> _Exercise_
What is needed is an exact copy of the lines in the listing below, from the one with "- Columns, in" up to and including the one with "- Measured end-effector", with no other lines.
[Opening Information provided section]
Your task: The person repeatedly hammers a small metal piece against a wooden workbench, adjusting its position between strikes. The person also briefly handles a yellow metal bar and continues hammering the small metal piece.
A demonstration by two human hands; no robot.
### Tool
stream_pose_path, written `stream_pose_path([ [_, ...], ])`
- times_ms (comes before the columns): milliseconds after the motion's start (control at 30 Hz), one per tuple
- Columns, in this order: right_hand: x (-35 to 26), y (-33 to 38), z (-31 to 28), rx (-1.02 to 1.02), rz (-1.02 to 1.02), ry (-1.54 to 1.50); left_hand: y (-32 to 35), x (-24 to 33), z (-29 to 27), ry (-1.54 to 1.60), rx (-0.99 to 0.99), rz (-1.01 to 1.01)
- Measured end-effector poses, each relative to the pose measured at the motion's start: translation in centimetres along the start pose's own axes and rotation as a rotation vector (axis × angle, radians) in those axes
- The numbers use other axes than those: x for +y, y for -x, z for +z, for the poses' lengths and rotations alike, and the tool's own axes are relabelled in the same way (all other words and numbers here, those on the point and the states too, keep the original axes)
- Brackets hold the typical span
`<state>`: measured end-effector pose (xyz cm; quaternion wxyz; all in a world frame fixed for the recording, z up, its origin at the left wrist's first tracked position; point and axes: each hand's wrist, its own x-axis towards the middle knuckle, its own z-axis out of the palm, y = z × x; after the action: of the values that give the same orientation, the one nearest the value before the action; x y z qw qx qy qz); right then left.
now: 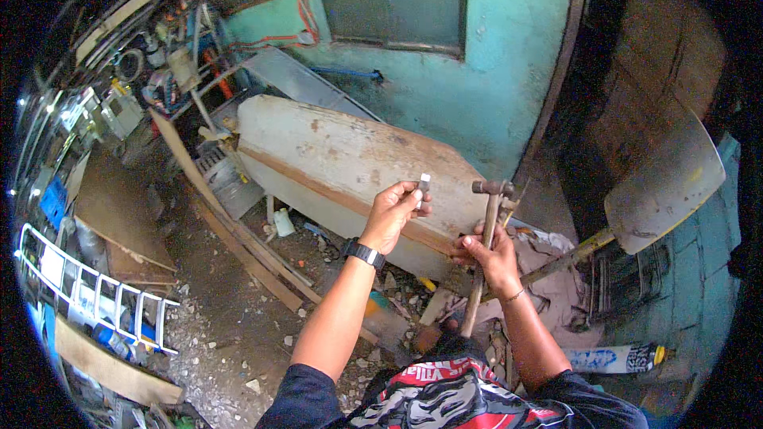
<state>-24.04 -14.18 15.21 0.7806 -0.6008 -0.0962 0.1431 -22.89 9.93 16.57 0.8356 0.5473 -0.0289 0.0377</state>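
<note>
My left hand (396, 213) is raised above a long worn wooden board (342, 147). Its fingers pinch a small piece (425, 183), white at the top and greyish below, whose kind I cannot make out. A dark watch (365, 253) is strapped around that wrist. To the right, my right hand (493, 258) is closed around the wooden handle of a hammer (494, 188). The hammer stands nearly upright, metal head at the top, handle end down towards my body. Behind its head shows a thin pointed thing, partly hidden.
A shovel (664, 187) leans at the right, its shaft slanting towards my right forearm. A teal wall (501, 71) with a window rises behind the board. Long curved planks (246, 250) and rubble lie on the left floor, near a white ladder-like rack (99, 290).
</note>
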Motion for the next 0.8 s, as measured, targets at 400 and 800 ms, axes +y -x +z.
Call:
stream_pose_path([
  [400, 1.2, -8.0, -7.3, 0.049, 0.033, 0.238, -15.8, -15.5, -2.7, -0.158, 0.327, 0.029],
  [800, 0.6, -23.3, -9.5, -0.212, 0.119, 0.681, -21.9, -22.7, -2.5, -0.036, 0.824, -0.064],
])
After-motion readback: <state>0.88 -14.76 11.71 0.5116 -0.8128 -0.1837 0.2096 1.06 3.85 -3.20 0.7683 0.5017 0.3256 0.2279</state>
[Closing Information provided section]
> _Output of the task_
- Columns, in this order: right_hand: x (-35 to 26), y (-33 to 38), z (-31 to 28), rx (-1.02 to 1.02), rz (-1.02 to 1.02), ry (-1.54 to 1.50); left_hand: y (-32 to 35), x (-24 to 33), z (-29 to 27), ry (-1.54 to 1.60), rx (-0.99 to 0.99), rz (-1.01 to 1.01)
- Measured end-effector poses, each relative to the pose measured at the motion's start: translation in centimetres along the start pose's own axes and rotation as a rotation vector (axis × angle, radians) in those axes

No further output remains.